Para concluir, hoy nuestra Constitución (nos guste o no) ya no es la Constitución de 1993: ya que la ciudadanía no se identifica con “esta democracia” (que ya no es democracia); ya que se ha quebrado el equilibrio de poderes por un Congreso que abusó de su poder al constituir un “súper” senado; y ya que niega la justicia a quienes la reclaman. ¿El texto constitucional actual será suficiente para mantener a flote este país o nuestro destino será como la Atenas de Pericles?

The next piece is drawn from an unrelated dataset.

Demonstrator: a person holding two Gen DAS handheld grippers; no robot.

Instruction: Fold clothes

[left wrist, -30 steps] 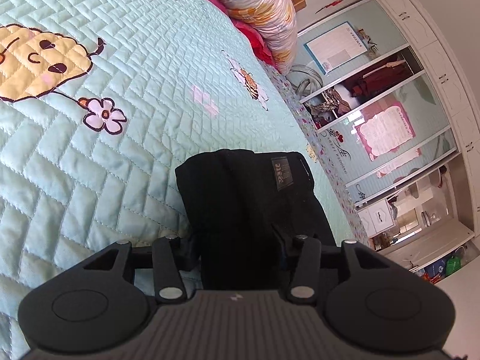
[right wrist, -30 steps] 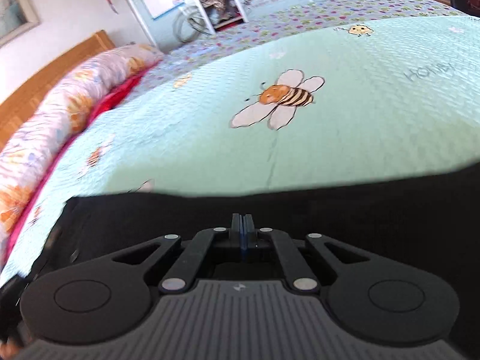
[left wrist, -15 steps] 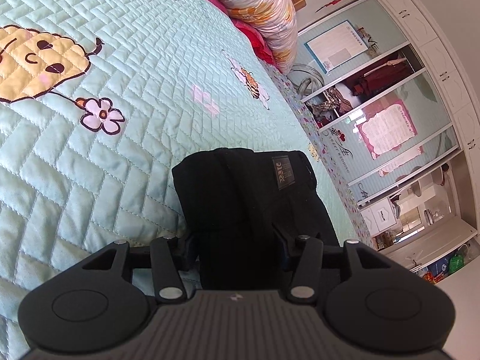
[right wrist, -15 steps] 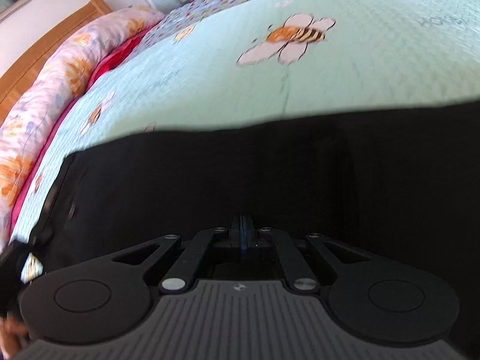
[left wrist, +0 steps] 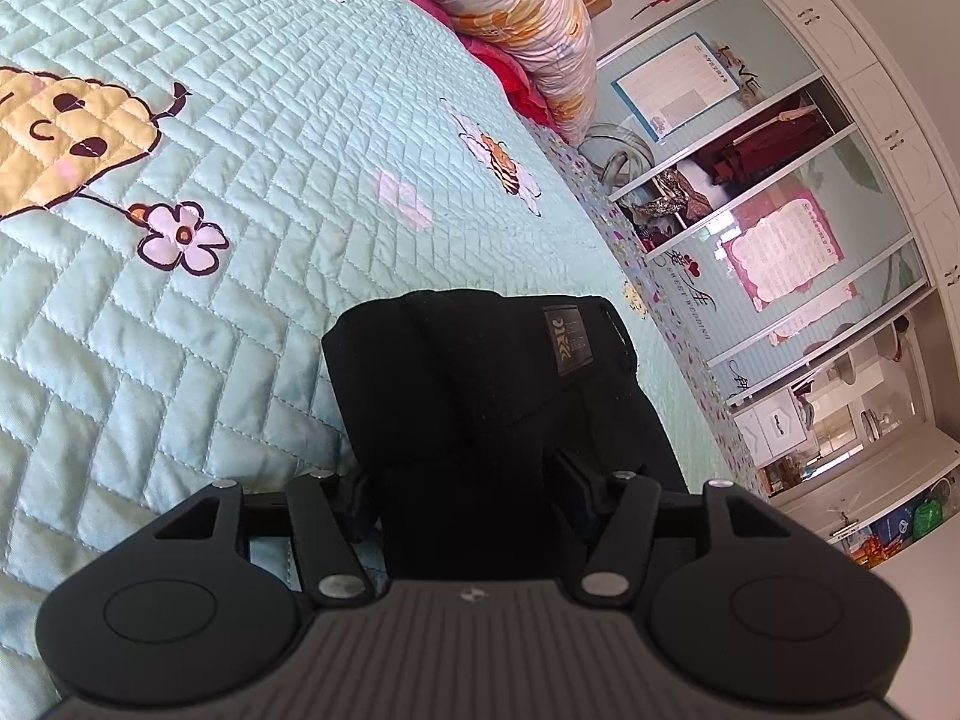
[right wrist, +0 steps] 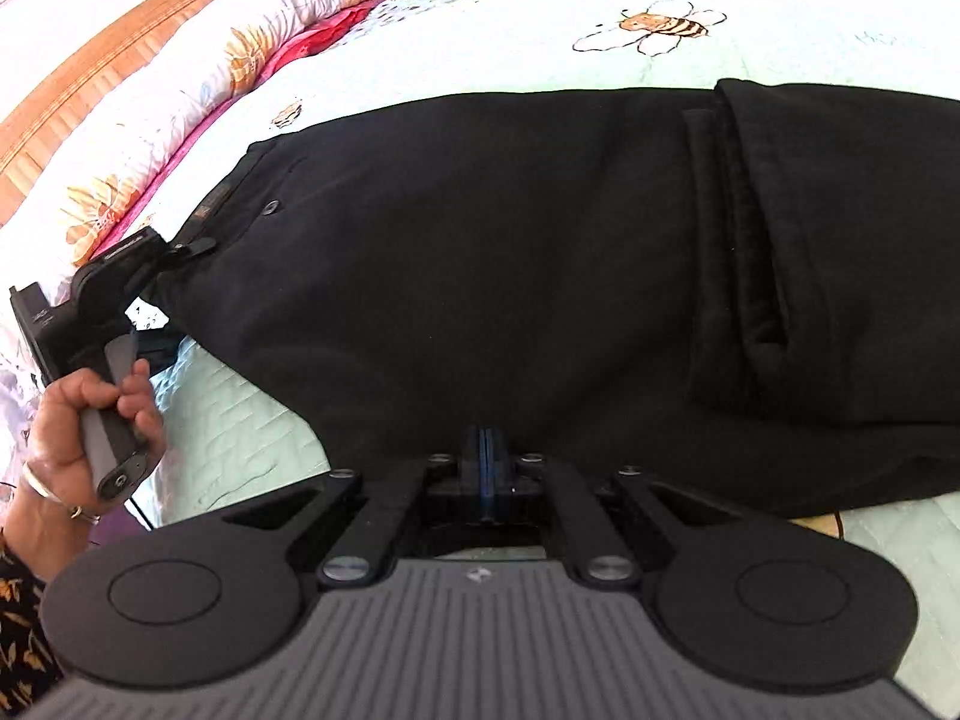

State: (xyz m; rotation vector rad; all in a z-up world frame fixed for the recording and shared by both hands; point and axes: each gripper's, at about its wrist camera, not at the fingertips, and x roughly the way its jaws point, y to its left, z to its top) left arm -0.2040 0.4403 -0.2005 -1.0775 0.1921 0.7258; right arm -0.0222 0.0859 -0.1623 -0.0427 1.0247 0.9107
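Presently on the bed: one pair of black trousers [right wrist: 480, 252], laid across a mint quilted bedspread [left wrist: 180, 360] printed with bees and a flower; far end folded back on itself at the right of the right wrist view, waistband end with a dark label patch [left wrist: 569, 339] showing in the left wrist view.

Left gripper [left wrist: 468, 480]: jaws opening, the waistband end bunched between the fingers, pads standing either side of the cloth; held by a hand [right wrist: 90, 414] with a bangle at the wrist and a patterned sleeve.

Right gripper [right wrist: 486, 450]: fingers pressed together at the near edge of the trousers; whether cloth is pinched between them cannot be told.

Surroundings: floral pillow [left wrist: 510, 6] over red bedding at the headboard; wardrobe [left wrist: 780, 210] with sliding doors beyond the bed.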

Si nuestra Constitución ya no puede garantizar la unidad nacional, la justicia, la protección de nuestros derechos fundamentales y el reconocimiento de las diversas identidades en un Estado de Derecho, no será acaso la oportunidad para que nuevas identidades surjan como actores políticos colectivos que cuestionen la república criolla fundada en el siglo XIX. Recordemos que la monarquía estaba consagrada por la voluntad divina del dios cristiano, hoy la república por la voluntad soberana del pueblo; pero en estos territorios, antes de ambos modelos de gobierno, el poder político dependía de la relación de los hombre con los dioses montaña, los runas y las huacas, hasta que sobre ellas se impuso una cruz. ¿Cuál será el siguiente proceso evolutivo de la sociedad peruana (si es que esta aun existiera y podría entenderse como una identidad colectiva real)? En una crisis, las oportunidades creativas se abren paso y en nuestro país donde existen identidades originarias con mayor acción política luego de estar silenciadas e invisibilizadas durante décadas por la República, podrían ser éstas las llamadas a plantear alternativas al poder hegemónico de la capital. Pues, hace varios años en las orillas del lago Titicaca oí un debate en aymara, del cual no entendí mucho lo que decían pero hacían referencia a varios artículos de la Constitución, con mayor pasión y ardor que la que oyemos comunmente en los “constitucionalistas de televisión”. Tal vez la esperanza esté en esas otras identidades, si es que “los ciudadanos” ya le perdimos la fe a la política. Lo sabremos muy pronto.
“La lucha es un bien, el más grande que le ha sido otorgado al hombre, pero siempre que la lucha no sea irremediablemente estéril o inútil, porque entonces ya no es lucha: es el Infierno.”